Dîner avec Egg (Œuf)
Entretien avec Martina Scarpelli, réalisatrice de Egg (Œuf)
Egg s’intéresse aux mécanismes de l’anorexie, à ses rituels, à l’isolement et aux obsessions qu’elle fait naître. Pensez-vous que le succès du film s’explique, en plus de ses qualités techniques, par le fait qu’il aborde un sujet difficile, qui reste de l’ordre de l’inconnu pour le public ?
Très certainement, oui. Et particulièrement par la manière d’aborder le sujet en soulignant la complexité de cette relation entre quelqu’un qui a peur de quelque chose et cette “chose“. Le film montre bien comment la peur peut avoir quelque chose d’attirant et l’effort que ça représente pour la dépasser. C’est l’illustration d’un moment de honte et de victoire en même temps. Je voulais éviter à tout prix de provoquer les sentiments de tristesse, de pitié, qui sont si faciles à provoquer quand on met en scène une jeune fille aux prises avec l’anorexie. La majorité des gens pense qu’il n’y a rien de séduisant dans cette maladie et n’y voit pas la dimension sexuelle, ce qui, je pense, donne à ce film un angle de vue intéressant.
L’animation ne représente pas un corps maigre, ce qui crée une distance entre le sujet du film et sa représentation. On a davantage l’impression de voir apparaître sous nos yeux l’intériorité de la personne souffrante, voire peut-être d’accéder à son inconscient. Était-ce l’effet recherché ?
Disons qu’un film d’animation étant une fiction, c’est quelque chose qui s’élabore, et du coup, c’est bien d’établir une distance. Ce recul qui permet d’être à bonne distance de son sujet et permettre ainsi au public de bien comprendre ce qui arrive au personnage de l’histoire. Comme le style est très épuré, j’ai pu jouer avec le corps, le distordre, le transformer, et avoir recours aux aspects visuels pour créer une sensation d’inconfort qui ne soit pas liée directement au refus de nourriture ou à un corps trop maigre. Je pense que focaliser sur la maigreur est une erreur parce que ce qui y amène est un processus très complexe et pervers, beaucoup plus que le symptôme lui-même. Je voulais que Egg parle de ce processus-là, si étrange. Donc oui, c’est un voyage dans la tête du personnage, c’est sûr. Elle nous fait part de son secret, et elle a conscience que c’est elle qui le créé.

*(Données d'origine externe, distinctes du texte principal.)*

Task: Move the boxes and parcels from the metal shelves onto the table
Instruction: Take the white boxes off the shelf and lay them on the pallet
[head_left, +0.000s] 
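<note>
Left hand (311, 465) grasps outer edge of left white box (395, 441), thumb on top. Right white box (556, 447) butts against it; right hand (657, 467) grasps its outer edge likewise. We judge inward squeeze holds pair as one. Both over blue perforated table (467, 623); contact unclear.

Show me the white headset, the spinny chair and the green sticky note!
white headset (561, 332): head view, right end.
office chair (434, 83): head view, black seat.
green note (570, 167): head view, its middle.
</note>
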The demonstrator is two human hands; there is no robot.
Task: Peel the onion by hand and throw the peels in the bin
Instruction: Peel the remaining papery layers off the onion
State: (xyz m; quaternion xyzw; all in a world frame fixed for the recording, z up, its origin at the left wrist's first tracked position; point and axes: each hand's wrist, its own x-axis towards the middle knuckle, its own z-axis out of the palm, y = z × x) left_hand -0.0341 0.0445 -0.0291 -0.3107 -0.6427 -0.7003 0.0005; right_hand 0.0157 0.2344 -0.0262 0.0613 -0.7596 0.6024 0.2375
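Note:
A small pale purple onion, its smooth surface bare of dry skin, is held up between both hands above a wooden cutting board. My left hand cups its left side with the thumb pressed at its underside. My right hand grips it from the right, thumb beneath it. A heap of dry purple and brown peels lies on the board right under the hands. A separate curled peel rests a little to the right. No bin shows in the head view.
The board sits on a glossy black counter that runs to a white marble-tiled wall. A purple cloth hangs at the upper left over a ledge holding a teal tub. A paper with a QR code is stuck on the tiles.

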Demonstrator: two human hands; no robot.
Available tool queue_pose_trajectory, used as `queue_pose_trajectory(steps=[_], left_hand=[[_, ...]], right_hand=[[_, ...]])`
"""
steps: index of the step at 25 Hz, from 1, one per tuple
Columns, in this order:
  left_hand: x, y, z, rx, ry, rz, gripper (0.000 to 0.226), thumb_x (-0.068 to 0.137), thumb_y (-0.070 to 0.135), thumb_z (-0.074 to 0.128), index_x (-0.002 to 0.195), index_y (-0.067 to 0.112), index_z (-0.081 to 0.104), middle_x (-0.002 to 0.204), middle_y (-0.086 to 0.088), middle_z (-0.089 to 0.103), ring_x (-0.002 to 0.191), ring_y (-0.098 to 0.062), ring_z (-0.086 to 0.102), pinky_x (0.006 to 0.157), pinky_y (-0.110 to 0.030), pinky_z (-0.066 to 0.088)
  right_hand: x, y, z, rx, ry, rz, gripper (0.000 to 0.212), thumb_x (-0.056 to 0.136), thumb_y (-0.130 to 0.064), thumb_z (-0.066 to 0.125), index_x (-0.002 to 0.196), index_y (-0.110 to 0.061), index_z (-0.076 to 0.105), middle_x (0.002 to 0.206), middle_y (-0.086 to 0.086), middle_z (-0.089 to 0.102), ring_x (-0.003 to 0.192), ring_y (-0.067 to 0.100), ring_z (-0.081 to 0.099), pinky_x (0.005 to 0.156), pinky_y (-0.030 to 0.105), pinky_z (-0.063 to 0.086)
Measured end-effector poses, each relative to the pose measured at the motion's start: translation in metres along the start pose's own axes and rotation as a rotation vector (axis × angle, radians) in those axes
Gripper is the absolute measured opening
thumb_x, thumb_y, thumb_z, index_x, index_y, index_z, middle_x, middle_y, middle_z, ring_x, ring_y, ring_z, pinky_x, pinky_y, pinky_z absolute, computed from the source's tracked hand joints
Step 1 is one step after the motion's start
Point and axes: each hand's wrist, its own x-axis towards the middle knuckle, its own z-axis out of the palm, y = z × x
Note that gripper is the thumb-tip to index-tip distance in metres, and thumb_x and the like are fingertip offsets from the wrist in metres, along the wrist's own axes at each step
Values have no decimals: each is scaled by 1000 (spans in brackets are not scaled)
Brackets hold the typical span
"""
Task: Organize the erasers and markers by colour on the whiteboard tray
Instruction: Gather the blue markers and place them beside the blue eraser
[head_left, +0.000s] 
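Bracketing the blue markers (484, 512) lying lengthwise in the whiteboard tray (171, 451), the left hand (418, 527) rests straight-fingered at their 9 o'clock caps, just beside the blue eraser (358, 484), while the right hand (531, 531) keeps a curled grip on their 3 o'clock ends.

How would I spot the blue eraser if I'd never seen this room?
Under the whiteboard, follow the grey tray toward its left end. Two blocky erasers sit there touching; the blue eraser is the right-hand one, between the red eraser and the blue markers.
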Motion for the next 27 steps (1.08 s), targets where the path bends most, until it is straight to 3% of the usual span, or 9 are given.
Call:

À ce titre, pensez-vous que Egg puisse s’adresser en particulier, non pas aux anorexiques, mais aux personnes souhaitant comprendre davantage cette maladie ?
C’était l’idée ! Mais après sa réalisation, j’ai reçu des messages très touchants de la part de femmes directement concernées par cette pathologie, ce qui m’a fait changer d’avis. Ça m’a vraiment beaucoup atteinte. Et depuis, Lana Nikolic, de Love Production, a développé une série pédagogique sur le sujet qui nous a donné l’opportunité d’échanger avec des psychiatres de différents pays européens.
Les possibilités qu’offre l’animation en font-elles la technique idéale pour évoquer cette maladie faite d’angoisse, d’irrationnel et de paradoxe ?
Je pense que l’animation est un paradoxe en soi. Personne ne pense qu’il y est question de la réalité, et pourtant tout le monde y croit. Je pense que c’est très efficace du point de vue psychique. Même si aussi parfois, ça ne marche pas du tout.
Comment avez-vous travaillé pour faire naître ce sentiment de trouble, voire de malaise ?
Je souhaitais que le film ait à la fois un côté très propre sur soi et en même temps, un peu obscène. JIl y a une belle tension dramatique : ça commence doucement, puis évolue lentement vers quelque chose de plus agressif. Je savais que ce ne serait pas un film facile, et c’est ce que j’aime, quand un film d’animation est inquiétant ou bizarre. Le personnage est à la fois malade et sur la voie de la guérison : nous sommes constamment sur un fil, il est difficile de faire la part des choses entre le bien et le mal, entre plaisir et répulsion, ce qui se traduit par une forme d’anxiété ou de sentiment d’inconfort comme celui qui prend le pas quand on sent qu’on perd le contrôle.
Y a-t-il des libertés que le format court métrage vous a apportées en particulier ?
Ça m’a permis de travailler de façon autonome avec une toute petite équipe de gens de confiance avec qui j’ai pu aller au bout des choses. Je crois aussi que le format court permet d’oser un style différent, plus direct et synthétique.
Egg (Œuf) a été projeté en compétition nationale.